My wife and I once had a chow-like dog who seemed to appreciate being photographed. Her name was Bridget and she would pose in front of landmarks (Notre Dame, Eiffel Tower, The Seine, Westminster, Telegraph Hill in London, Nunhead Cemetery, Golden Gate Bridge). Now I am beginning to think Jackson County’s Great Gray Owls appreciate being appreciated. The species is notorious for being aloof of human presence but I think they have come to like being a “wow.” Just the opposite of Belted Kingfishers who are always camera-shy. Here’s Mel Clements’ description of his owl day in the Cascades east of Ashland:
“I almost didn’t make the trip up the hill this morning. Looking out from the bedroom window, I saw darkness, low clouds covering the tops of the hill, and haze from the fires. I decided to go anyway.
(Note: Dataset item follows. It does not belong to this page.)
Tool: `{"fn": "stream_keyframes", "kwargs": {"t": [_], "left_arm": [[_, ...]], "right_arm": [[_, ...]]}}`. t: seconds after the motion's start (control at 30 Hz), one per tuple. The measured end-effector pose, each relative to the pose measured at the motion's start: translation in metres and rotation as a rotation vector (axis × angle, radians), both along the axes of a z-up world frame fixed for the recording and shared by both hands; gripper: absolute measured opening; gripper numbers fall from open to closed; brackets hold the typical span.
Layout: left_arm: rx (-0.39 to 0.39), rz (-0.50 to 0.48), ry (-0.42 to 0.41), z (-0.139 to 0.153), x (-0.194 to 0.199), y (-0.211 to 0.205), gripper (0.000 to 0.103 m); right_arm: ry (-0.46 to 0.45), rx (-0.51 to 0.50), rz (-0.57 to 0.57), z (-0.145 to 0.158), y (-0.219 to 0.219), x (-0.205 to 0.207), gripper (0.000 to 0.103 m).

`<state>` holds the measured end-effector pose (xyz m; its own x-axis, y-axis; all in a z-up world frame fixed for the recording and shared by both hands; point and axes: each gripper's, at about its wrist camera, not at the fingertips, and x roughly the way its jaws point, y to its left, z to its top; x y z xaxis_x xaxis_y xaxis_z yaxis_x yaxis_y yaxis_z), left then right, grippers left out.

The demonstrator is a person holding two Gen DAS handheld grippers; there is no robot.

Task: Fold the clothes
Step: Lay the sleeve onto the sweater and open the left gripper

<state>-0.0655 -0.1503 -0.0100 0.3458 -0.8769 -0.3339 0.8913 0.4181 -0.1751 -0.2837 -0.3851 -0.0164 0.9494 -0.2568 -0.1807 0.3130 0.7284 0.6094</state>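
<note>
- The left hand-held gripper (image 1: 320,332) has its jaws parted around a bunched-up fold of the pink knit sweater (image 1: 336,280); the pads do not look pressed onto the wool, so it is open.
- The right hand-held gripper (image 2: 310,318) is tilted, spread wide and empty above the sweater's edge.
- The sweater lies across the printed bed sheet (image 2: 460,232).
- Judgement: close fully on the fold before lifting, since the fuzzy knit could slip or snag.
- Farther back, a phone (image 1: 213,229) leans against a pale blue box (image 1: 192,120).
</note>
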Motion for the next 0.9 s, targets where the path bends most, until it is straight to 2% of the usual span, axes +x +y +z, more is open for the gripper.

“On November 29, 2015 (6:55 a.m.) I saw a Great Gray Owl near Hooper Springs. It flew to the top of a tall telephone pole and was only a dark profile in the dark morning light. Since then I’ve watched that large meadow but without success. Today it paid off. Sitting on a listening post on the left side and above the roadway was a large Great Gray Owl. It didn’t seem to mind my vehicle’s presence today. I was able to snap a few photos of the GGO in the poor light but had to spend most of my time trying to correct for the exposure – due to the light smoke haze, some very light fog and the heavy cloud cover. The GGO finally relocated into a large tree and I was unable to see it anymore due to the darkness.
“Arriving later at 2 Pines 45 minutes later, I caught a brief glimpse of an unidentified hawk as it cut across the meadow to the tree line on the east side of the meadow. A few steps later the Great Gray Owl flew into the nearest tree to me in the meadow and began surveying the area for breakfast. I was able to quietly photograph and watch this GGO until it flew into the south tree line.
“A very good day despite the poor weather and lighting.